COALFIELD — Oneida turned the ball over on the first play from scrimmage, and on the last play from scrimmage. In between, the Indians turned it over five more times — seven turnovers in all, allowing arch-rival Coalfield to escape with a 22-14 win in a game that was otherwise controlled by Oneida.
Playing in front of a regional television audience on Halloween night, the Indians’ defense was as good as it has been at any point in the 2019 season. In fact, after Coalfield twice took advantage of a turnover-shortened field to jump to a 16-0 lead just three minutes into the game, the Yellow Jackets did not score another offensive touchdown the rest of the way. Their final score was a pick-six in the waning minutes.
Along the way, Oneida (6-4) dominated the stat sheet, finishing with 262 total yards to 118 for Coalfield (7-3), and with 17 first downs to the Yellow Jackets’ five.
In fact, senior running back Bryson Buttram out-performed Coalfield’s offense all on his own, powering for 155 yards and a pair of touchdowns on 30 carries.
But, in the end, turnovers were the most important stat. The Yellow Jackets were +5 in that category, which led to all 22 of their points and enabled them to finish +8 on the scoreboard.
Oneida’s sixth turnover of the night was an interception that was returned for a touchdown after the Indians’ were forced to go to the air late, down 16-14. But the defense turned in another big play on Coalfield’s two-point conversion attempt that would’ve sealed it, leaving the door open for the Indians’ offense.
Senior quarterback Elijah West then engineered a long drive to give the Indians an opportunity to force overtime. After a long kick return into Coalfield territory was negated by a penalty — several flags and lack thereof had Indian fans and coaches irate in the fourth quarter — West began to march his team down the field. Two 15-yard penalties on the Yellow Jackets helped the Indians move closer, before West lobbed a deep ball that was hauled in by senior tight end Hunter Barnhart just two feet away from the goal line.

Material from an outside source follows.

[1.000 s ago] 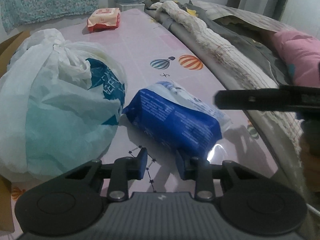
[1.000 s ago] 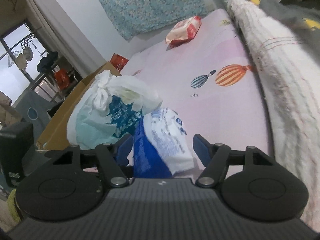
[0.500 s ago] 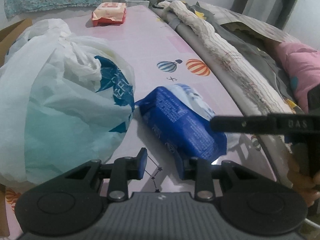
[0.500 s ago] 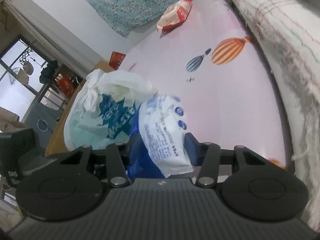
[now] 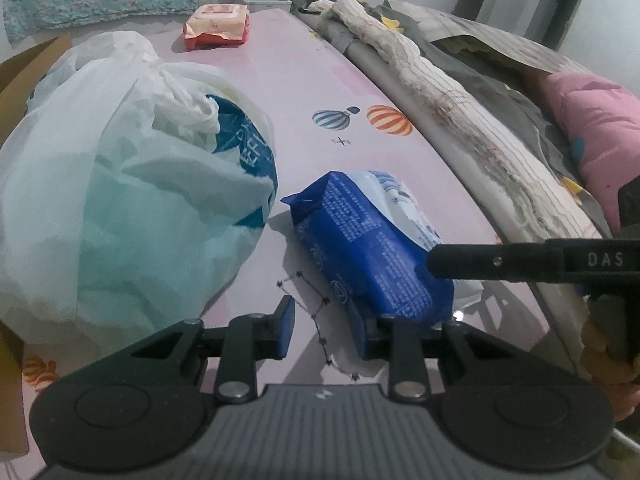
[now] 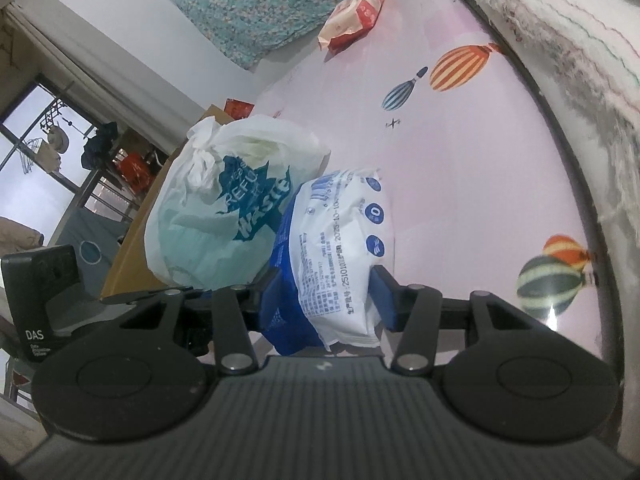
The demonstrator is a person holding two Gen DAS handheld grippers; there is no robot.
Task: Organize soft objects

With 13 seconds and no time outs remaining, Oneida opted to jump into the shotgun and look to throw. Finding no one open, West pulled the ball down and raced for the end zone, but was stopped short. In the desperation attempt to get the ball across the goal line, a fumble resulted. It didn’t matter, as time would have expired anyway, and Coalfield escaped with the win.
Afterwards, Oneida coach Tony Lambert explained that the plan was to throw on first down, with an unsuccessful pass stopping the clock and still leaving time for a running play.
“I don’t fault (the play call),” Lambert said. “We just got to discharge the ball and get it out of bounds. We just gotta do a better job teaching our kids what to do in those situations.”
On a cold night with gusty winds and sloppy field conditions, both teams struggled to throw the ball and to hang onto it at times. That was evident from the outset, as Oneida mishandled the opening kickoff, then fumbled the ball away on the first play from scrimmage.
Coalfield recovered at the 11-yard-line, and nearly saw Oneida hold before quarterback Peyton McKinney found the end zone on a 9-yard run on fourth down. McKinney completed a pass to Anthony Foster for the two-point conversion and an early 8-0 lead.
Another fumble on the Indians’ second possession gave Coalfield the ball at the 37-yard-line, and Foster scored on a 5-yard run seconds later to push the lead to 16-0 after a conversion pass from McKinney to Austyn Hensley. Coalfield was up multiple touchdowns before the Indians had run a second down play.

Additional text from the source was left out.